Amid the government’s attempt to slow down the spread of COVID-19, more commonly known as the coronavirus, hackers attempted to access the U.S. Department of Health and Human Services’ computer system via a cyberattack on Sunday night. 

Bloomberg reports that the cyberattack that occurred Sunday, March 15, was supposed to slow down the department’s computer systems but that the hackers ultimately failed in doing so. The department’s servers were reportedly overloaded with millions of hits over several hours.

malwarebytes laptop

No data was taken from the cyberattack, but false information about a mandatory national quarantine quickly spread throughout the internet as a result of the hack. The National Security Council tweeted about the fake news late Sunday night.

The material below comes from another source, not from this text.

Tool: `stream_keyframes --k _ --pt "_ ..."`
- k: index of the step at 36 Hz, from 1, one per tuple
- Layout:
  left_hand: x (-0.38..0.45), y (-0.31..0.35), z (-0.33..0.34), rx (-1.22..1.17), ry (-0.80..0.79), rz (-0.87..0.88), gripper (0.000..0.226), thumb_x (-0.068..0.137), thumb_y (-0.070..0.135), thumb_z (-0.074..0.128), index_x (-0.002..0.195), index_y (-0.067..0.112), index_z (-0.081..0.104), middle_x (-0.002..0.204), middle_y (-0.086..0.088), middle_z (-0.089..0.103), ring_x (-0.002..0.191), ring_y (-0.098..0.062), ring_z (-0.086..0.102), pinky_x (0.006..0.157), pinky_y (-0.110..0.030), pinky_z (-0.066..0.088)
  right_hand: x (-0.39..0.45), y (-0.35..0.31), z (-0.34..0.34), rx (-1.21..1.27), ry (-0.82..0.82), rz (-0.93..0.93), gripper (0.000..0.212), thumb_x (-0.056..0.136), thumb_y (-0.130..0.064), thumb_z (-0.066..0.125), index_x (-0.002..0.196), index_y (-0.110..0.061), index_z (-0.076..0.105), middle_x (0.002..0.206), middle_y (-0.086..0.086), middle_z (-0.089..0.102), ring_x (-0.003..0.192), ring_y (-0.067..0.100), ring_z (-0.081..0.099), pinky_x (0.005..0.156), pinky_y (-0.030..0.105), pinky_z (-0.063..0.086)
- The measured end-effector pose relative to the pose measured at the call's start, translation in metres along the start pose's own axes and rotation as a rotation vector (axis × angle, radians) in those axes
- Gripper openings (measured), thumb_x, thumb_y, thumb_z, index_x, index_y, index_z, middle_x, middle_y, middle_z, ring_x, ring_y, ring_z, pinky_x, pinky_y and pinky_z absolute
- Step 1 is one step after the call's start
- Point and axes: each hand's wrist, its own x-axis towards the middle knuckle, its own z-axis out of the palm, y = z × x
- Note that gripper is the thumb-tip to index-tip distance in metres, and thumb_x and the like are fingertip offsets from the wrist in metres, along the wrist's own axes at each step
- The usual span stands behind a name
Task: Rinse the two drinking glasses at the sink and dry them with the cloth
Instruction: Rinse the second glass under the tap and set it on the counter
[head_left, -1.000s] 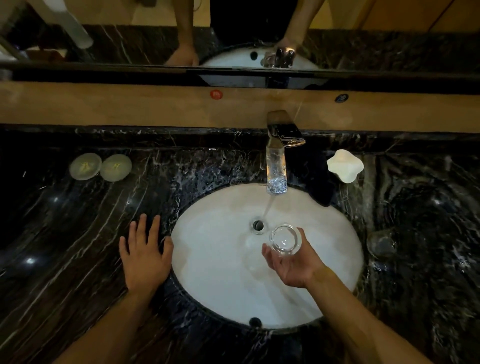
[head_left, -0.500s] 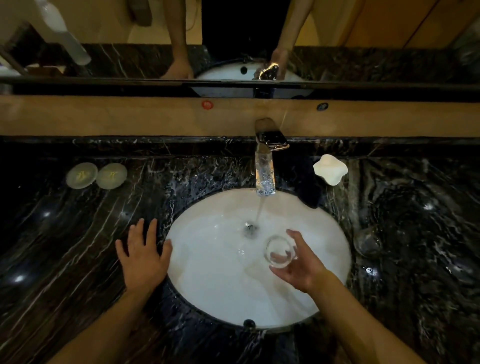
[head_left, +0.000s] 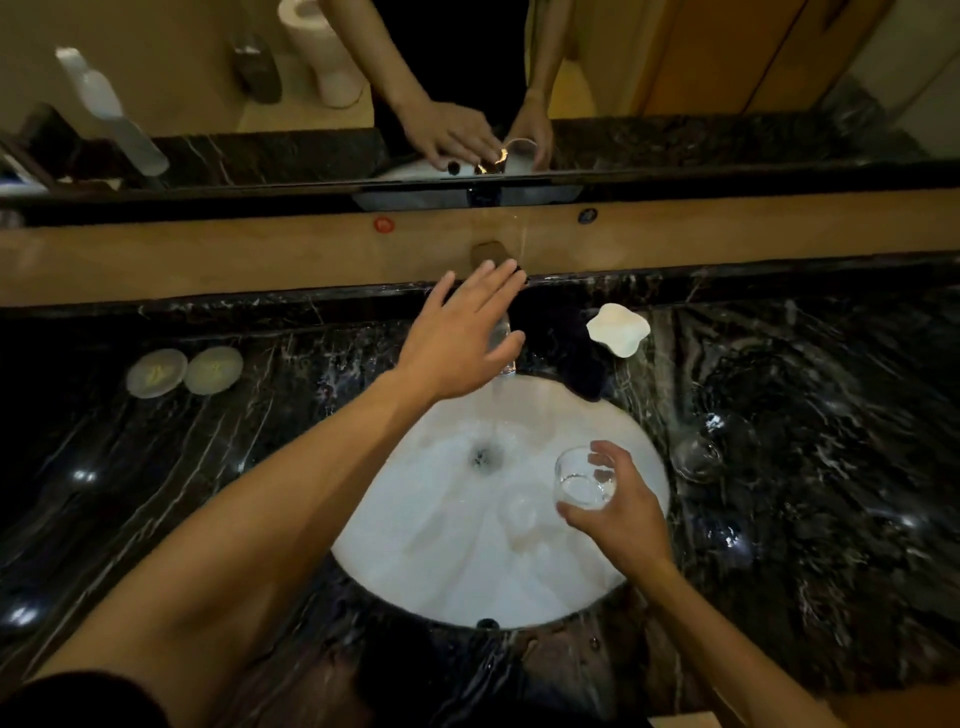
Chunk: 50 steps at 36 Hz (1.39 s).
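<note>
My right hand grips a clear drinking glass over the right side of the white oval sink; a little water sits in the glass. My left hand is stretched out flat, fingers apart, over the faucet and hides its handle. Water runs from the spout toward the drain. The second glass stands on the dark counter just right of the basin. No cloth is in view.
Black marble counter surrounds the sink. Two round pale discs lie at the left. A white soap dish sits right of the faucet. A tan ledge and mirror rise behind.
My left hand left the counter beside the basin and reached up over the faucet. My right hand drew the glass out of the stream toward the basin's right side.
</note>
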Motion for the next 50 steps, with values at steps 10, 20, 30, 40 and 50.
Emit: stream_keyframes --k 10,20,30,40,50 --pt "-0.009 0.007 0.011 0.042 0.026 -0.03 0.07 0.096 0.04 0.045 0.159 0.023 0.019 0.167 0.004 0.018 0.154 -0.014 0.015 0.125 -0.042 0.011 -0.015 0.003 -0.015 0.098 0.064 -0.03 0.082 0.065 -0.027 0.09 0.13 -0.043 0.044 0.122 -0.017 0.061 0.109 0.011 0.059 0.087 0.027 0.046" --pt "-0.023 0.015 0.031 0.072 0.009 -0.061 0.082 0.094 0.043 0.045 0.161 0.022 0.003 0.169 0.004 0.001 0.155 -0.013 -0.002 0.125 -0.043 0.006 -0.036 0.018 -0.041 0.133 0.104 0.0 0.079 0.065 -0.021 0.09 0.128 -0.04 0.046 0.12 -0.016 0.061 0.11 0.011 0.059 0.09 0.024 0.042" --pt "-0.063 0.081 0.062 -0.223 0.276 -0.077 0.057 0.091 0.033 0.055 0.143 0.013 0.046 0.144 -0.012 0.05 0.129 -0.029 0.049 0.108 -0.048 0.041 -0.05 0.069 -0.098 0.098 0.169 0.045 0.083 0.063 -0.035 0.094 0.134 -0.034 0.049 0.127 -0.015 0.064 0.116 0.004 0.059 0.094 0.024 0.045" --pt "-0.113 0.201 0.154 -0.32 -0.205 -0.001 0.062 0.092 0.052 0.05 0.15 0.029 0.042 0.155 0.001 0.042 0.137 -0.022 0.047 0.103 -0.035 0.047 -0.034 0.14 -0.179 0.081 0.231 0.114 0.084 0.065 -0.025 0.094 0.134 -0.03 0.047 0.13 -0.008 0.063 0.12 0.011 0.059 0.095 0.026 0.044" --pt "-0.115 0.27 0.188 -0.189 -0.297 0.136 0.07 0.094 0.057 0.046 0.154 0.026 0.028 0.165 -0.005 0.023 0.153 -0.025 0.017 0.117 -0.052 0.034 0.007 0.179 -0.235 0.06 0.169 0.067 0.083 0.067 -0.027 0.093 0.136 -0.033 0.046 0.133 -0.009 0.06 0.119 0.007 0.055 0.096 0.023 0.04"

“Text message rumors of a national #quarantine are FAKE. There is no national lockdown. @CDCgov has and will continue to post the latest guidance on #COVID19.”

Text message rumors of a national #quarantine are FAKE. There is no national lockdown. @CDCgov has and will continue to post the latest guidance on #COVID19. #coronavirus

— NSC (@WHNSC) March 16, 2020

Digital Trends reached out to the Health and Human Services Department to comment on the hack. We will update this story when we hear back. 

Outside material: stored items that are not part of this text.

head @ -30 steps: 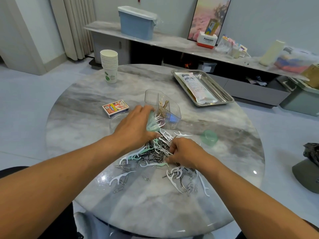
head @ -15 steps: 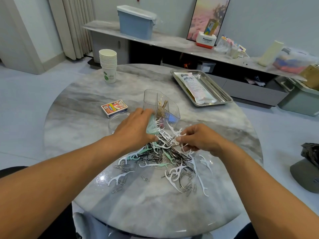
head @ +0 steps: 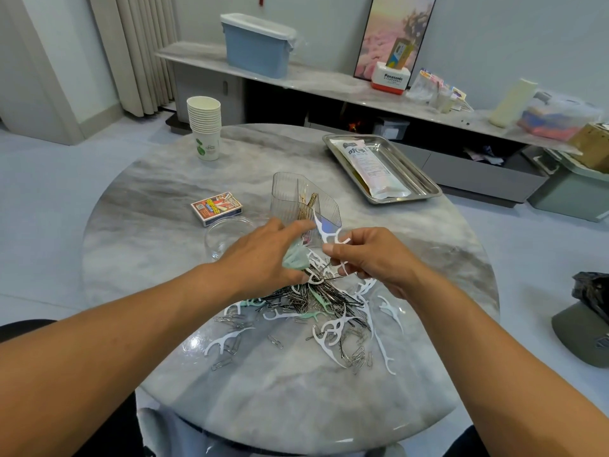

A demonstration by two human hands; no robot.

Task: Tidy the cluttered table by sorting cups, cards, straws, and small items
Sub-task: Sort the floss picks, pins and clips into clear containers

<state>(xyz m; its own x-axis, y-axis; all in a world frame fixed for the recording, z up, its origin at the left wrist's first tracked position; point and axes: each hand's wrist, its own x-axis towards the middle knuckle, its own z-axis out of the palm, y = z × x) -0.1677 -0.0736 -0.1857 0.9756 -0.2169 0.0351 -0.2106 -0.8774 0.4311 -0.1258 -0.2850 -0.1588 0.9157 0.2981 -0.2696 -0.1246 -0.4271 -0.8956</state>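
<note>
White floss picks (light, stiff, snaggy, best pinched by handles) sit pinched in right hand beside clear organizer, left hand gripping green picks above mixed pile on table.

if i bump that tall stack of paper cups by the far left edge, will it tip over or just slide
The stack of paper cups looks tall against its narrow base, so a knock near the top would probably tip it. Empty paper cups are likely light, and the table looks glossy, so a low push may slide it.
</note>
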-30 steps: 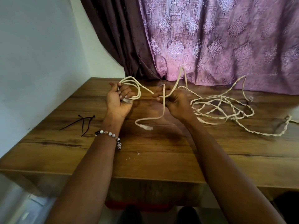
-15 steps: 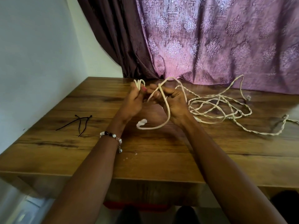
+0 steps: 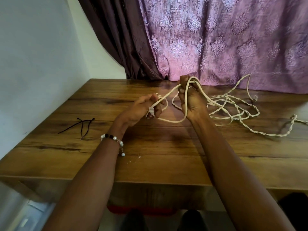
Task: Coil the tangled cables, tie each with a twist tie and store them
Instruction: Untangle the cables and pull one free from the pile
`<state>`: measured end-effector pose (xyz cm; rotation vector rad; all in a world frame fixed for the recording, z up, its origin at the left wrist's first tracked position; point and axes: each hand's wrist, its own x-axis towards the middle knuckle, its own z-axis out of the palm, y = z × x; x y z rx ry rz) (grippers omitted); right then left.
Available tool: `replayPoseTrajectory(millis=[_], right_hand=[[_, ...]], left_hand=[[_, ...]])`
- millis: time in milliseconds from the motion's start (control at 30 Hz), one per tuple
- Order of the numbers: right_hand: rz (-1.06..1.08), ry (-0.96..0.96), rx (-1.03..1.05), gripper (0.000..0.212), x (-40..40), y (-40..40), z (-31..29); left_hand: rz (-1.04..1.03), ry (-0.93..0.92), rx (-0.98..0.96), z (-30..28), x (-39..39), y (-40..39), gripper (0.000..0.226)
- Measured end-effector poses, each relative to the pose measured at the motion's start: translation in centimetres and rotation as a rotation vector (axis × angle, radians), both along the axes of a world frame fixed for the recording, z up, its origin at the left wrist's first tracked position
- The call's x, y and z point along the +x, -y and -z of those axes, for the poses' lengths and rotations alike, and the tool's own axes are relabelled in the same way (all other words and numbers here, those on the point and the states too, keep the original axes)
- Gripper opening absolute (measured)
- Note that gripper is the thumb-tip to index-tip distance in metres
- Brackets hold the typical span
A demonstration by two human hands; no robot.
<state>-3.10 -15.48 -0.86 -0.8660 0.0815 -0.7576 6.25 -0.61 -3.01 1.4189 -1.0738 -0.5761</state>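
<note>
A tangle of cream cables [image 3: 233, 110] lies on the wooden table [image 3: 150, 160], spread to the right. My left hand [image 3: 143, 109] grips a small coil of the cable with its white plug end at the fingers. My right hand [image 3: 190, 100] is raised a little higher and holds loops of the same cable, which drape over its fingers. A slack loop [image 3: 171, 121] hangs between the two hands. Black twist ties [image 3: 81, 125] lie on the table at the left, apart from both hands.
A purple patterned curtain [image 3: 216, 39] hangs behind the table's far edge. A white wall [image 3: 33, 55] borders the table on the left. A twisted cable strand [image 3: 275, 135] runs off to the right edge. Small white crumbs [image 3: 133, 160] lie near the front edge.
The hands were pressed together half a second ago and have moved apart. My right hand has risen with cable loops, and the left hand has dropped lower with the plug end.
</note>
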Motion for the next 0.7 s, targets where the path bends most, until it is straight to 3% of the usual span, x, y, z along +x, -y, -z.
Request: replayPoseTrajectory(millis=[67,167,267,433,600,700], right_hand=[[0.026,0.040,0.089,0.050,0.1,0.4,-0.1],[0.081,0.107,0.177,0.029,0.4,0.9,-0.1],[-0.001,0.153,0.241,0.013,0.3,0.5,0.0],[-0.175,0.222,0.184,0.025,0.1,0.1,0.0],[-0.499,0.368,0.312,0.043,-0.7,0.8,0.3],[-0.562,0.331,0.216,0.049,-0.9,0.8,0.5]], left_hand=[[0.033,-0.057,-0.036,-0.3,0.0,0.0,0.046],[0.017,-0.131,-0.101,-0.5,0.3,0.0,0.042],[-0.076,-0.307,-0.190,-0.9,0.9,-0.2,0.040],[-0.084,-0.593,-0.328,-1.2,1.8,-0.4,0.041],[0.017,-0.774,-0.449,-1.3,2.8,-1.1,0.043],[0.050,-0.859,-0.527,-1.3,3.3,-1.6,0.044]])
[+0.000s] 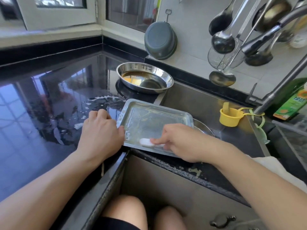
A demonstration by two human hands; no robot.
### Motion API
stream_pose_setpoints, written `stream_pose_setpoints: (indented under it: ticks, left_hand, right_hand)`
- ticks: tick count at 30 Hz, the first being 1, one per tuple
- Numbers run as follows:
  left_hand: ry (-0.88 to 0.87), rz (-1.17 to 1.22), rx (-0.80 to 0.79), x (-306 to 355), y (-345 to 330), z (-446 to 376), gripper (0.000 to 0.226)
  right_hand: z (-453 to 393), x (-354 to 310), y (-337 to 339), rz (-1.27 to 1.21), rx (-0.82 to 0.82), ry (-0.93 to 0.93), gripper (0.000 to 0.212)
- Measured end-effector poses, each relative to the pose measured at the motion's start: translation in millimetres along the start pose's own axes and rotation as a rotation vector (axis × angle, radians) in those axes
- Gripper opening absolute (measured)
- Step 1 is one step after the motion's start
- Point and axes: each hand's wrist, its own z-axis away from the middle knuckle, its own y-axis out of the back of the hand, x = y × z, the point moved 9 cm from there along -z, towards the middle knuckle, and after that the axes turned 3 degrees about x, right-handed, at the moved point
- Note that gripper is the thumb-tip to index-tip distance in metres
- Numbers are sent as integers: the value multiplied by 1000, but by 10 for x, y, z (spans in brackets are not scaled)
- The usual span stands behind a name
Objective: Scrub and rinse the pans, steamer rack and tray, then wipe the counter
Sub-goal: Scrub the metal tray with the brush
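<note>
Steel tray [149,120] over sink edge, left hand [101,130] gripping rim, right hand [179,140] clutching brush [146,141]

A rectangular metal tray [159,120] lies tilted over the near left corner of the sink, its left edge resting on the black tabletop [49,113], its inside streaked with yellowish residue and a soapy film. A white scrubber [146,141] lies against its near edge. Beyond it, on the far tabletop beside the sink, sits a round steel pan [144,78], upright, holding brownish liquid. Suds and water puddle on the tabletop left of the tray. Another round metal rim [205,127] shows under the tray's right corner.
</note>
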Motion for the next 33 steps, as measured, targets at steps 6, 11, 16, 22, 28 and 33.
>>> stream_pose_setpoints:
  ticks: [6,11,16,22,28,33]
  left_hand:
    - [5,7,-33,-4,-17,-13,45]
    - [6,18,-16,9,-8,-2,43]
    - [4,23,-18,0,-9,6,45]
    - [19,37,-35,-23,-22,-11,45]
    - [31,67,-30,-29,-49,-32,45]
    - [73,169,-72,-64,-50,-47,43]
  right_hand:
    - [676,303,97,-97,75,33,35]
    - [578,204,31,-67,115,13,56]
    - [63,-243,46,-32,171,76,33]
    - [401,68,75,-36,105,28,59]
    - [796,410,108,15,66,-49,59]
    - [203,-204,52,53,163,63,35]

While many states across the country have shut down restaurants, bars, and schools or have limited large social gatherings, a national quarantine has not been announced. The hackers’ attempt at spreading this false news could have been a way to incite more fear over the coronavirus outbreak. 

Sunday’s attempted hack is not the first cyberattack during the coronavirus outbreak. A useful online dashboard created by Johns Hopkins University’s Center that maps the locations of confirmed and suspected cases, deaths, and recoveries linked to the coronavirus is being used by malicious websites to spread malware. The university is aware of the malware and issued a warning that people should only trust the map found on the Johns Hopkins website and the one maintained by ArcGIS. 

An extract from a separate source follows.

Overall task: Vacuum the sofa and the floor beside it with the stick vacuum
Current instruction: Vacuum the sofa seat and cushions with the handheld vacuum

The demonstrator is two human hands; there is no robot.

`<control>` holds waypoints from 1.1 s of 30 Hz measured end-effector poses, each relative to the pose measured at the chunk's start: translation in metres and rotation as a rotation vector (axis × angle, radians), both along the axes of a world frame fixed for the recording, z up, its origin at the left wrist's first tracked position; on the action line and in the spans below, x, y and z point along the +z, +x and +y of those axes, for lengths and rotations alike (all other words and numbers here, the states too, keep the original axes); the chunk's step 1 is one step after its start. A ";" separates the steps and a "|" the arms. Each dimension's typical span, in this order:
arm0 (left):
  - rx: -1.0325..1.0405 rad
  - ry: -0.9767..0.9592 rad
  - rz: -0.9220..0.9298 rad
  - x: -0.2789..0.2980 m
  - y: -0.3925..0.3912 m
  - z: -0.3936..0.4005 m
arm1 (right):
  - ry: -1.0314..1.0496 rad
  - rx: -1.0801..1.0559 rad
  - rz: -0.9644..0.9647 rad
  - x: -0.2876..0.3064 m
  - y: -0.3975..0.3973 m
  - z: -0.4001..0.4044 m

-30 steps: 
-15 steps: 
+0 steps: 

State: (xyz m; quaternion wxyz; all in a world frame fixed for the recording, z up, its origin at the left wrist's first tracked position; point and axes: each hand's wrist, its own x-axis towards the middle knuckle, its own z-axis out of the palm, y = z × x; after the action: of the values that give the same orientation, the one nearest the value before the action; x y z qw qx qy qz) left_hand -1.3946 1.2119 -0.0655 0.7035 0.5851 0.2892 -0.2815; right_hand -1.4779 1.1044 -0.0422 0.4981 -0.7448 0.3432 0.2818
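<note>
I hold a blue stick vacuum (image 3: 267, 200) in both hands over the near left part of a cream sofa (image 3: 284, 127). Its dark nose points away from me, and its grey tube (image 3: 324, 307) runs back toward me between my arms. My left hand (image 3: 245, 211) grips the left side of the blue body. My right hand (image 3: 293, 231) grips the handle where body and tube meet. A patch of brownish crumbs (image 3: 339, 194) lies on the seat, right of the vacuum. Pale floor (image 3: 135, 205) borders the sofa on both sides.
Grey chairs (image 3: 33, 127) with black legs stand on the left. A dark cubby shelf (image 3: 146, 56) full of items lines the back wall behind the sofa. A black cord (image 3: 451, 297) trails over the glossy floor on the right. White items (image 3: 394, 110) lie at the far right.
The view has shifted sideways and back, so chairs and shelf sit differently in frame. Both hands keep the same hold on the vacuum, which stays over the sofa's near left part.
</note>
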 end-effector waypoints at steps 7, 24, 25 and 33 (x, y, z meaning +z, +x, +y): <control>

Last week, the World Health Organization (WHO) officially declared the COVID-19 outbreak a pandemic. In total, there have been more than 169,380 confirmed cases of the coronavirus worldwide, and 6,513 confirmed deaths. The virus is believed to have originated in Wuhan, China, but there have been confirmed cases in the U.S., Australia, Canada, Japan, France, Germany, and dozens of countries around the globe.